_Work item_: Filter this data down to the lines that hold "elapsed", and copy them.

--------

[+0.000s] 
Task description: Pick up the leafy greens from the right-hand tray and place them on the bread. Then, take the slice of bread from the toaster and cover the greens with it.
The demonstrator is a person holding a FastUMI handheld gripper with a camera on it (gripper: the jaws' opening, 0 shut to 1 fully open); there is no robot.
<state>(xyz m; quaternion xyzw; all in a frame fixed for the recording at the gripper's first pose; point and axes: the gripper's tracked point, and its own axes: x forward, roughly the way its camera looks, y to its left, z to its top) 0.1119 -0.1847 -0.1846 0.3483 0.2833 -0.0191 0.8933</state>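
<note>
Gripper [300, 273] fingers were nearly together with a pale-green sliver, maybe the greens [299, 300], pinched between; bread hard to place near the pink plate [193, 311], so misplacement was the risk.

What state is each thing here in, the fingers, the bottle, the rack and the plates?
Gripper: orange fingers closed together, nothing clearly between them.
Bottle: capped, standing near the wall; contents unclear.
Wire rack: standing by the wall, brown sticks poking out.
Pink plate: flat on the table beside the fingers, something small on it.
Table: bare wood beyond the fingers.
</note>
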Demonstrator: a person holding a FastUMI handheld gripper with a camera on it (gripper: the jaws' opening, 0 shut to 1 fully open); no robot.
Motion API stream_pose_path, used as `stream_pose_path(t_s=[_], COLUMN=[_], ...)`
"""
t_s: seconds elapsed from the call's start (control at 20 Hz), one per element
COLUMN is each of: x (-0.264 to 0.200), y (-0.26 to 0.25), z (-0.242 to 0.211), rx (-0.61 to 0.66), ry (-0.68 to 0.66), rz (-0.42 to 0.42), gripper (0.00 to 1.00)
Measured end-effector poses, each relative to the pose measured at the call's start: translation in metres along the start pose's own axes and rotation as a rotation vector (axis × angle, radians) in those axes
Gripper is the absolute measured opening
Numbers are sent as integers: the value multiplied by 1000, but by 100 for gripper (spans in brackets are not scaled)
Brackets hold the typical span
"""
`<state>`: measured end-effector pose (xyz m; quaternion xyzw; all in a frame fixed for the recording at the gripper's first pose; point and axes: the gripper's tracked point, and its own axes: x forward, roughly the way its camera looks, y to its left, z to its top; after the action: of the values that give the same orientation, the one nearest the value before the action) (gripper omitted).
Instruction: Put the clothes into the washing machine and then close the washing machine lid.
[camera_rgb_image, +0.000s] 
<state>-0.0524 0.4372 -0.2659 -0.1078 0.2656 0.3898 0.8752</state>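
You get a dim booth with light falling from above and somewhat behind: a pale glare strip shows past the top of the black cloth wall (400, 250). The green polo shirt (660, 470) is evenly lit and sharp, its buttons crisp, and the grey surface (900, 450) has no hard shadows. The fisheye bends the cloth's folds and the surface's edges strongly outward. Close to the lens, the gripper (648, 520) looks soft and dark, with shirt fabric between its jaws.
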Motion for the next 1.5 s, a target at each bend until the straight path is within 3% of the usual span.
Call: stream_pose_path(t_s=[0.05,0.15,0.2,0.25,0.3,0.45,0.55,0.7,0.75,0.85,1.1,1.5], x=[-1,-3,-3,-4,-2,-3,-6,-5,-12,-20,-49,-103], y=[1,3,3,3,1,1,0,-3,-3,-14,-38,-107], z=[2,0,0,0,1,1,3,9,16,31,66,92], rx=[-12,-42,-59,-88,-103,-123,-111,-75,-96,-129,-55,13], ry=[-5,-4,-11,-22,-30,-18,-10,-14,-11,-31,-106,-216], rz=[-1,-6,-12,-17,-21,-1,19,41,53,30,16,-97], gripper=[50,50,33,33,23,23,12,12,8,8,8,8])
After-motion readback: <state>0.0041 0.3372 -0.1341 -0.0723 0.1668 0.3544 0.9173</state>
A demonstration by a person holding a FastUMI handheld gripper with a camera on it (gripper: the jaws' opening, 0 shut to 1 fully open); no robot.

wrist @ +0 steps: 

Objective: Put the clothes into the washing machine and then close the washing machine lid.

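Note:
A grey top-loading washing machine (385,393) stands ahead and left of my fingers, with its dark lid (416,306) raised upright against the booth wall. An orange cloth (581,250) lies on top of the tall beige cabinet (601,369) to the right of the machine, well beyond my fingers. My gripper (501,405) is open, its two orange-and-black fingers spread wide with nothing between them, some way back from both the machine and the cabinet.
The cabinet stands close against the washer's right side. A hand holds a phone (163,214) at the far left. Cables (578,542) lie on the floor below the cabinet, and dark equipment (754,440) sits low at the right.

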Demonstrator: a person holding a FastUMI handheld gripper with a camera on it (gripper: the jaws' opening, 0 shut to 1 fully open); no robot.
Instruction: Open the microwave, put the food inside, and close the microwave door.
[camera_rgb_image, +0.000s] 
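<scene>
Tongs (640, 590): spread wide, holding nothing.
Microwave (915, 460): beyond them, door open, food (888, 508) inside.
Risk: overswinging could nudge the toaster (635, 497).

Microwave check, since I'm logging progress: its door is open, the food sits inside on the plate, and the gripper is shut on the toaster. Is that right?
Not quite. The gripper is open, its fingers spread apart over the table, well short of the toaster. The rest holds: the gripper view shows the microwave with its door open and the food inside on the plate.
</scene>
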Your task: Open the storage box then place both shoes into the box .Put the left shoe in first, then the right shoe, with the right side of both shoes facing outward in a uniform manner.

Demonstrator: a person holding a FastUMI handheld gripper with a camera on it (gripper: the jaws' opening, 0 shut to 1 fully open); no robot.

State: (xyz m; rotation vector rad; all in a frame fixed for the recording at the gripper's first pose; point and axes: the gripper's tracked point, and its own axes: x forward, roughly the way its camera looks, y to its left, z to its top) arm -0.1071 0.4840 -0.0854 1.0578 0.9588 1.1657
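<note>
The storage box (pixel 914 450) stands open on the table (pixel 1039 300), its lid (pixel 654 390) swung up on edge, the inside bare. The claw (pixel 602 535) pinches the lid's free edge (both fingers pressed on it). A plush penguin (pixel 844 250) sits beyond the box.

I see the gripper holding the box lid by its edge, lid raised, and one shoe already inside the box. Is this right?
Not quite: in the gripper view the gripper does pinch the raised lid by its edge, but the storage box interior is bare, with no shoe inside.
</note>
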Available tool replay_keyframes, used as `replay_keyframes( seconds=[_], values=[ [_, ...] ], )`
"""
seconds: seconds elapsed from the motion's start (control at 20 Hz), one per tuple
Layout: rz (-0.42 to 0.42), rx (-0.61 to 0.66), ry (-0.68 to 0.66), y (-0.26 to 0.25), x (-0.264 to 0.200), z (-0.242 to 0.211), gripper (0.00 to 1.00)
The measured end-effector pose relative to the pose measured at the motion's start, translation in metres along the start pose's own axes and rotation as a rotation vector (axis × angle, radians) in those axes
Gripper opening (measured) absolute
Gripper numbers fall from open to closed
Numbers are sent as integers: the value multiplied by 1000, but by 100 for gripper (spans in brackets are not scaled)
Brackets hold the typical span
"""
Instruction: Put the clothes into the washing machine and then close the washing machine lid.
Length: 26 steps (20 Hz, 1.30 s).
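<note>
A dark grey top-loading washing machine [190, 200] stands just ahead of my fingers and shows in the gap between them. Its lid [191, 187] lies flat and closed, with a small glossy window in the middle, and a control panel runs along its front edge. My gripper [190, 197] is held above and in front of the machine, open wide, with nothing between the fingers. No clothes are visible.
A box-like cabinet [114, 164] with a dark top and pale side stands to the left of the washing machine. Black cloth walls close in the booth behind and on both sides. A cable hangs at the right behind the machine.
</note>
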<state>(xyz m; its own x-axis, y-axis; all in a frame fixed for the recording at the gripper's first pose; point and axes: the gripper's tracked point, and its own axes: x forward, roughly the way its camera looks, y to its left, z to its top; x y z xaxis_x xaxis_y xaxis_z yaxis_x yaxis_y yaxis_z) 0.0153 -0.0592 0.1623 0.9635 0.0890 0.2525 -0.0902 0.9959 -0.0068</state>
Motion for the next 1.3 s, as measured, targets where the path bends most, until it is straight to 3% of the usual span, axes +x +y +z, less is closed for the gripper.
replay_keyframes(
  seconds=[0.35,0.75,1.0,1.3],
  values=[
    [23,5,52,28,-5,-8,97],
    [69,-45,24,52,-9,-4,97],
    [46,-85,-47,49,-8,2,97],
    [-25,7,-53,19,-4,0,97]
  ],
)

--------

_Answer space_:
t_s: seconds elapsed from the call's start (control at 20 Hz), one per element
seconds: seconds elapsed from the motion's start (control at 20 Hz), one per tuple

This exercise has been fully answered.